Huellas dactilares
Ante el clima de inseguridad, Europa puede perder su alma, que situaba las libertades y la democracia en su centro. En el Viejo Continente estamos viviendo una preocupante deriva autoritaria, legitimada en parte desde EE UU y su doctrina de ataques preventivos y política carcelaria. El paso de algunos delitos a crímenes o el endurecimiento de algunas penas y la encarcelación de algunos problemas -la política penal frente a la social-, es un paso en esa dirección. De la lucha contra el terrorismo (aquí y allí) se da el salto a la delincuencia, y de ahí a la inmigración, en un discurso que toca la fibra de la actual inseguridad (ciudadana, identitaria o laboral) de las clases bajas y medias. Con el riesgo, que algunos apuntaban ya hace tiempo, de que, para mucha gente, "extranjero" acabe convirtiéndose en sinónimo de "peligroso". Y frente a este discurso no ha surgido otro realmente alternativo.
La democracia corre riesgos en un nuevo equilibrio entre libertad y seguridad
Una de las divisorias se ha cruzado con los demandantes de asilo. Acaba de estrenarse Eurodac, una base de datos en la UE para cruzar información y detectar cuándo una persona solicita asilo en diversos países a la vez. Es verdad que hay un importante porcentaje de las 400.000 solicitudes de asilo al año en la UE que poco tiene que ver con esta figura. Pero la mayor parte de los que buscan refugio vienen de las zonas más conflictivas del mundo.
Desde hace unos días, a los demandantes de asilo se les toma la huella dactilar y la fotografía, con las connotaciones que tal gesto tiene. Así, evitar abusos puede producir el efecto contrario, dando un tinte criminal a los demandantes de asilo, equiparados en este trato a los inmigrantes ilegales.
Casi a la vez, en aplicación de la legislación antiterrorista post 11-S, EE UU ha ampliado a ciudadanos saudíes y paquistaníes la obligación que tenían los extranjeros temporalmente en suelo estadounidense de otros 17 países con sociedades musulmanas de registrarse ante las Oficina de Inmigración y Naturalización, huellas dactilares incluidas.
En las pasadas semanas, centenares de iraníes fueron detenidos en California cuando se presentaron, algo no visto desde la Segunda Guerra Mundial y los campos de internamiento en Estados Unidos de originarios de Japón.

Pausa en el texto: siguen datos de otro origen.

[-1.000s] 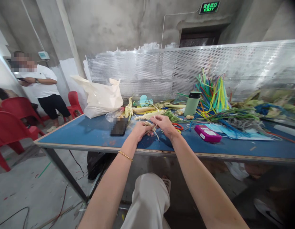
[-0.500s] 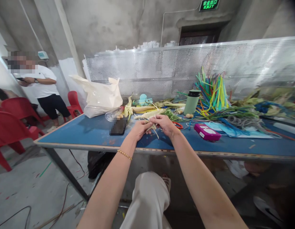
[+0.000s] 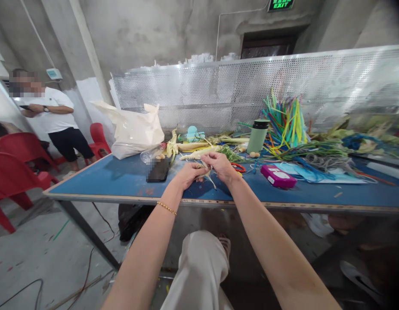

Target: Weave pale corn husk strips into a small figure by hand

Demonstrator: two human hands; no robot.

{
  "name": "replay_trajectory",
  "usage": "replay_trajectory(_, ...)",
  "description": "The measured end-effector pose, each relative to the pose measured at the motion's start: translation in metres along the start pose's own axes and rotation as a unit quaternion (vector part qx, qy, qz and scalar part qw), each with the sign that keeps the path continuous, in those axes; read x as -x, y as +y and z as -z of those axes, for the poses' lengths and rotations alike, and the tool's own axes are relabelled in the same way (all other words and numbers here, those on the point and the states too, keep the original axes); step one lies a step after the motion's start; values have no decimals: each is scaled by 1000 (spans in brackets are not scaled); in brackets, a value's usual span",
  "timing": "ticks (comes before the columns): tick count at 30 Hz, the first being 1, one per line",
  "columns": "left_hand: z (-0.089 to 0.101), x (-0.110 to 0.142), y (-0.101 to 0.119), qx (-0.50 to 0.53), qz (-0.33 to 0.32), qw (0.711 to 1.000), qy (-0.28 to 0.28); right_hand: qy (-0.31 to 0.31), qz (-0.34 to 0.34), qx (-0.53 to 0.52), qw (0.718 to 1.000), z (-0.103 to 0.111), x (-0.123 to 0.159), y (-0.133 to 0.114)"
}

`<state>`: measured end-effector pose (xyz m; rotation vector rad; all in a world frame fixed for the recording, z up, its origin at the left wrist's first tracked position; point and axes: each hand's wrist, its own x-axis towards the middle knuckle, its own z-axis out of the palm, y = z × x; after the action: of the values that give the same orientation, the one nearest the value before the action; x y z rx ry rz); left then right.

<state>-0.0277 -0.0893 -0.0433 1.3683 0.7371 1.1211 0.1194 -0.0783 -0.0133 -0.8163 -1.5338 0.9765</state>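
Note:
My left hand [image 3: 192,174] and my right hand [image 3: 219,165] meet above the front of the blue table [image 3: 115,188]. Both are closed on a pale, thin strip of corn husk [image 3: 212,182], whose loose end hangs down between them. My left fingers pinch it lower down, while my right thumb and fingers grip its upper part. The fingers hide much of the strip. Just behind my hands lie more pale husks [image 3: 196,154] and some green leaves [image 3: 230,154]. Red-handled scissors [image 3: 238,167] rest beside my right wrist, partly covered by it.
A phone [image 3: 157,170] and a cream bag [image 3: 137,134] are at the left. To the right stand a green bottle [image 3: 258,137], a purple box [image 3: 278,176] and a bundle of coloured strips [image 3: 288,122]. A perforated metal panel [image 3: 186,94] runs behind. A person [image 3: 59,111] stands at far left.
My hands stay together on the husk strip. My right hand has shifted slightly and its fingers are raised a little. The whole view has moved slightly.

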Motion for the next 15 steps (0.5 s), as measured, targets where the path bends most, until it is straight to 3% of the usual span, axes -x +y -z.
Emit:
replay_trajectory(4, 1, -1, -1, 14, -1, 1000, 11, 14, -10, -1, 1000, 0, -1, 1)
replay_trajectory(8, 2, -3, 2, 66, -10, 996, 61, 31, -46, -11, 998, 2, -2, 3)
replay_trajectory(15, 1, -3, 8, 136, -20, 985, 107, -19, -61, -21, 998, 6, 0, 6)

En Francia, la ley de seguridad interior que propone el ministro Zarkosky es sumamente dura. Pero la oposición no tiene una alternativa clara ante medidas que gozan de un amplio respaldo popular aunque no acaben siendo efectivas. Pasos similares se están dando en España. Puede resultar esclarecedor examinar el milagro de Giuliani en Nueva York, una ciudad que, en su centro, se ha vuelto mucho más segura, no fue sólo obra de la política de tolerancia cero, sino de los medios para aplicarla. Como explica en el periódico The New York Times Bob Herbert, el número de policías uniformados pasó en Nueva York de 26.000 en 1990 a 40.710 en 2001 -aumento por cierto financiado en un principio por una tasa especial, finalista introducida por el alcalde Dinkins antes de ser derrotado-, aunque ahora ha vuelto a bajar a 37.000.
En España el número de policías ha bajado, pero se ha recuperado la vieja idea decimonónica de que gobernar es esencialmente legislar. ¿Y los recursos?
La deriva autoritaria tiene su reflejo en los preocupantes resultados de una encuesta en 46 países del Foro Económico Mundial sobre el grado de confianza de los ciudadanos en sus instituciones. Las que más confianza recaban son (con la excepción, en razón de su experiencia, de América Latina y África) las fuerzas armadas. Seguidas de las ONG, el sistema educativo, las Naciones Unidas, las instituciones religiosas, la policía y otras antes que los Gobiernos.
En cuanto al sentimiento de que estamos gobernados por la voluntad popular, las respuestas positivas son sólo un 29%, y en la UE, un 33%.
Puede, como dice Anthony Giddens, que sea necesario un nuevo equilibrio entre libertades y seguridad. Pero la democracia corre riesgos en el ejercicio. Éstos son malos tiempos para las libertades.
Y para los extranjeros. Y todos acabamos siendo extranjeros en algún momento en algún lugar.